Sylvain Mayabi Binet, secrétaire général de l’Onep. © D.R.

 

Prévue pour trois jours à compter du mardi 11 décembre, la grève de l’Onep a été suspendue 24 heures après son lancement. Si aucune rencontre officielle n’a eu lieu avec le Premier ministre à qui l’organisation syndicale a adressé, le 3 décembre, un préavis de grève, l’Onep n’estime pas moins avoir atteint son objectif.

«Notre objectif était d’attirer l’attention du gouvernement.
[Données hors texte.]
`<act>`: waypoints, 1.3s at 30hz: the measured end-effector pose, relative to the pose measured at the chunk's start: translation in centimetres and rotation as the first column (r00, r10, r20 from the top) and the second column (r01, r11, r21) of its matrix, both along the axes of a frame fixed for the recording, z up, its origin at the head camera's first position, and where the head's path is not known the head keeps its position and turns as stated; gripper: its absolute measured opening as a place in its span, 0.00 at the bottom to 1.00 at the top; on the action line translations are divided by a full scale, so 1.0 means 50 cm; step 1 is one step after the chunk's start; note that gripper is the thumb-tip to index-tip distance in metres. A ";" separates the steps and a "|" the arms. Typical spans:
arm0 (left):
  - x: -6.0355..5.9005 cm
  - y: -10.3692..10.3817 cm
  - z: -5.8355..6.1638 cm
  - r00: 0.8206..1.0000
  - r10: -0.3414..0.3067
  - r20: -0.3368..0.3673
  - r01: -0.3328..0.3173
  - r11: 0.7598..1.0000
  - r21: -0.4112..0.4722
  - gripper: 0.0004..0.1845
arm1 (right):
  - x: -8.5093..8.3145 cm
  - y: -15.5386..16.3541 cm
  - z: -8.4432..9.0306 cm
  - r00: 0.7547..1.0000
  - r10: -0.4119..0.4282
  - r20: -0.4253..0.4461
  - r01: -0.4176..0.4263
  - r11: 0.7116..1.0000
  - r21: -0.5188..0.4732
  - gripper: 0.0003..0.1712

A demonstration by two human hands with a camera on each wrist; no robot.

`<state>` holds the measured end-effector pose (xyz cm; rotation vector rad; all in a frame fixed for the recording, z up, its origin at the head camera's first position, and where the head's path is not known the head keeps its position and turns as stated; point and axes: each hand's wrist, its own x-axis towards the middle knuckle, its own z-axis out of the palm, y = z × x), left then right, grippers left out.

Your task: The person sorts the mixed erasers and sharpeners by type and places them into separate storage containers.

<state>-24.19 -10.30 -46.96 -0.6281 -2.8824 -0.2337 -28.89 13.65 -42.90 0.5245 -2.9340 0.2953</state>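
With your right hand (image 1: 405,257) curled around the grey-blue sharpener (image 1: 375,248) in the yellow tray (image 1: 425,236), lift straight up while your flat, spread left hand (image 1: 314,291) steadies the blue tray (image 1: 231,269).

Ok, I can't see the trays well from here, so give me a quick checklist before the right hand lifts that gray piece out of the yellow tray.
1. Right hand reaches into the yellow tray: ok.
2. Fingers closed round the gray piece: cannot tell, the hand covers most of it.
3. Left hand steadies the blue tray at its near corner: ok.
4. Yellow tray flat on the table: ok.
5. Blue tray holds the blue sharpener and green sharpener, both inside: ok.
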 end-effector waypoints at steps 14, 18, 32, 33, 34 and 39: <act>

Mission accomplie. Le Premier ministre est à Port-Gentil. Nous pensons qu’il abordera notre situation après cela», a déclaré à Reuters Sylvain Mayabi Binet, secrétaire général de l’Onep.

La grève de l’Onep portait notamment sur «les violations récurrentes, par les employeurs du secteur pétrolier et activités connexes, des dispositions légales et réglementaires en matière de travail, d’emploi et de sécurité sociale». Dans leur préavis de grève, les syndiqués s’insurgeaient également contre «l’impuissance de l’Administration du Travail à faire respecter aux employeurs du secteur pétrolier et activités connexes, les lois et règlements en matière de travail, d’emploi et de sécurité sociale».

Avant sa suspension, la grève initiée par l’organisation syndicale était «suivie à 50%», l’entrée dans le mouvement d’Addax Petroleum, Assala Energy, Sogara et Maurel & Prom qui a abdiqué quelques heures seulement après son lancement.  Mais jusque-là, le leadeur de l’Onep s’était déjà dit «satisfait», en dépit de l’implication des employés de Total Gabon.